About

Load Packages in R/RStudio

We are going to use tidyverse a collection of R packages designed for data science.

Web Scraping Functions


# This function to creates a URL for the www.dice.com website and extract the data 
create_url <- function(website, title, location, radius, page){
  url <- paste0(website, "?q=", title, "&l=", location, "&radius=", radius)
  url <- paste0(url, "&startPage=", page, "&jobs")
  return(url)
}

# This function use the unstructure data from the html file to create a dataframe
# with only the data that is needed for analysis
create_tibble <- function(html){
  
  search_title <- html %>% 
    html_nodes(".complete-serp-result-div") %>%
    html_nodes(xpath = "//a/@title") %>%
    html_text()
  
  search_region <- html %>% 
    html_nodes(".complete-serp-result-div") %>% 
    html_nodes('[itemprop="address"]') %>%
    html_nodes("[itemprop=addressRegion]") %>%
    html_text()
  
  search_zipcode <- html %>% 
    html_nodes(".complete-serp-result-div") %>% 
    html_nodes('[itemprop="address"]') %>%
    html_nodes("[itemprop=postalCode]") %>%
    html_text()
  
  search_address <- html %>% 
    html_nodes(".complete-serp-result-div") %>% 
    html_nodes('[itemprop="address"]') %>%
    html_nodes("[itemprop=streetAddress]") %>%
    html_text() %>% 
    str_replace(pattern = paste0(", ",search_region), "")
  
  search_company <- html %>% 
    html_nodes(".complete-serp-result-div") %>% 
    html_nodes('[itemprop="hiringOrganization"]') %>%
    html_nodes("[itemprop=name]") %>%
    html_text()
  
    df <- tibble(title = search_title,
                 company = search_company,
                 city = search_address, 
                 state = search_region,
                 zipcode = search_zipcode)

    return(df)
}

Task 1: Data Collection - Web Scraping


1B) From the target website determine the number of pages for the given search. Create a variable “num_pages” equal to the max number of pages for the job search. Create a variable “url” using the create_url() function with the same parameters than the previous search, for the page number use “i” as we are looping over all the pages.
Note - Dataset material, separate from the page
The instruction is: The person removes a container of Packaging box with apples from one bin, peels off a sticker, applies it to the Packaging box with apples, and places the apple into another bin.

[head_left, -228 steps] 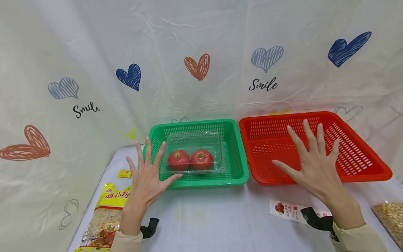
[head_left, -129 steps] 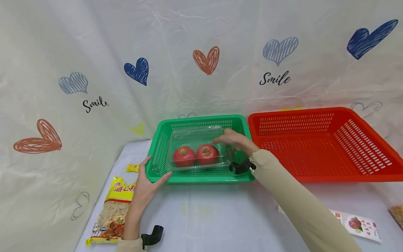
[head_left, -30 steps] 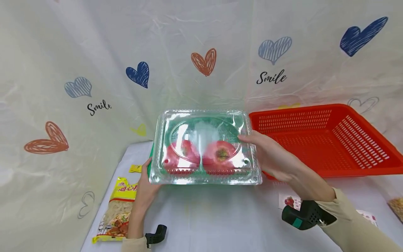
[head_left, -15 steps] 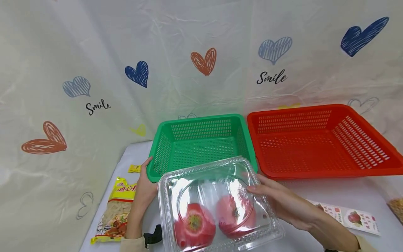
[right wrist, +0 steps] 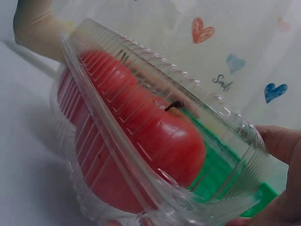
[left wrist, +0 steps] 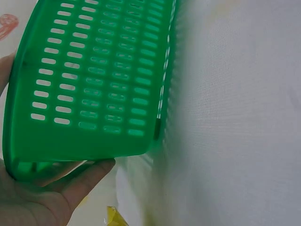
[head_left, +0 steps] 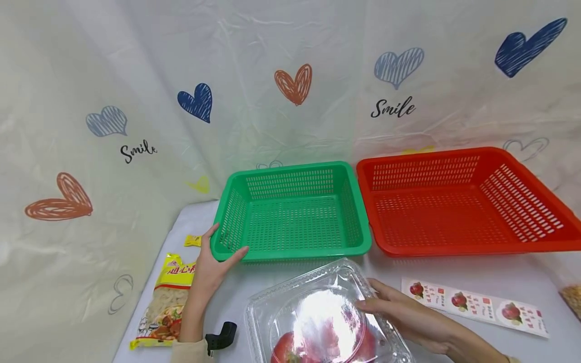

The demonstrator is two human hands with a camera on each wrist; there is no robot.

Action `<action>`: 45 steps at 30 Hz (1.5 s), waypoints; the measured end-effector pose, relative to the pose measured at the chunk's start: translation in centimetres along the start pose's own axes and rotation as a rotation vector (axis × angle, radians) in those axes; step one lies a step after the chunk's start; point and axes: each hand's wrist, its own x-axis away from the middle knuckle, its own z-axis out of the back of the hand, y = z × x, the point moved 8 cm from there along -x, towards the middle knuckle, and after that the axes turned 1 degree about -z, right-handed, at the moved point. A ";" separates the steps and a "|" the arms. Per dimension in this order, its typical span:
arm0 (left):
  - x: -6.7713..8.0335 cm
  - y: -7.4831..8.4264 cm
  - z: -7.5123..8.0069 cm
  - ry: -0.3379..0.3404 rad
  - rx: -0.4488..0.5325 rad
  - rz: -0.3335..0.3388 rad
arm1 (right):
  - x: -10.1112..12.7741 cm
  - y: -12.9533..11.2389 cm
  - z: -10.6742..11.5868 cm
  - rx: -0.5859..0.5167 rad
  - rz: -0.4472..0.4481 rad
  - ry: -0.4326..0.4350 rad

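Observation:
A clear plastic clamshell box [head_left: 317,317] with two red tomatoes [head_left: 290,350] inside sits low over the white table near the front edge. My right hand [head_left: 399,312] grips its right side, fingers along the lid. In the right wrist view the box [right wrist: 155,136] is tilted, its tomatoes [right wrist: 141,136] pressed against the ribbed wall. My left hand [head_left: 213,262] holds the front left corner of the empty green basket [head_left: 290,247], thumb over the rim. The left wrist view shows that basket's slotted wall [left wrist: 94,84] with my thumb [left wrist: 80,181] under its rim.
An empty red basket [head_left: 454,242] stands right of the green one. A yellow noodle packet [head_left: 168,302] and a small yellow sachet [head_left: 192,241] lie at the left. A strip of tomato stickers [head_left: 472,305] lies at the right. A heart-printed curtain hangs behind.
My right hand lifted the tomato box out of the green basket and brought it down toward the near edge of the table. My left hand stayed on the basket's corner.

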 end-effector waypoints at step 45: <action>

  • Commands: create_url(website = JOBSITE , title = JOBTITLE, location = STATE, radius = NUM_MILES, page = PAG_NUM)
#site = JOB_WEBSITE
#job = "Data+Analyst"
#region = STATE_TWO_LETTERS
#miles = MILES_NUM
#pag = PAG_NUM

num_pages= 92

# COMMENT: Loop over the max number of pages for the job search
for (i in 1:num_pages) {
  
  # TODO: Create a url for the job search
  #url <- create_url()
url <- create_url(website = site, title = job, location = region, radius = 30, page = i)  
  
  # COMMENT: read the created URL and collects the html code
  web_html <- read_html(url)

    
  # COMMENT: If statement to create the first dataframe
  if(i == 1) {
    
    # COMMENT: Creates a tibble dataframe extracting information from the html code
    job_data <- create_tibble(html = web_html)
    
  }else{
  
      # COMMENT: We add new observation to the first dataframe
    df <- create_tibble(html = web_html)
    job_data <- bind_rows(job_data, df)
  }
  
  # COMMENT: We have to wait a couple of seconds before moving to the next page
  Sys.sleep(0.5)
}

1C) Make sure that the data was collected correctly. By using the functions to inspect and summarize the data. Describe the summary statistics and note any significant observations.

  • Dataframe: job_data
  • Commands: head() summary()
summary(job_data)
head(job_data)

1D) After making sure that the data was collected correctly, save the data as csv file.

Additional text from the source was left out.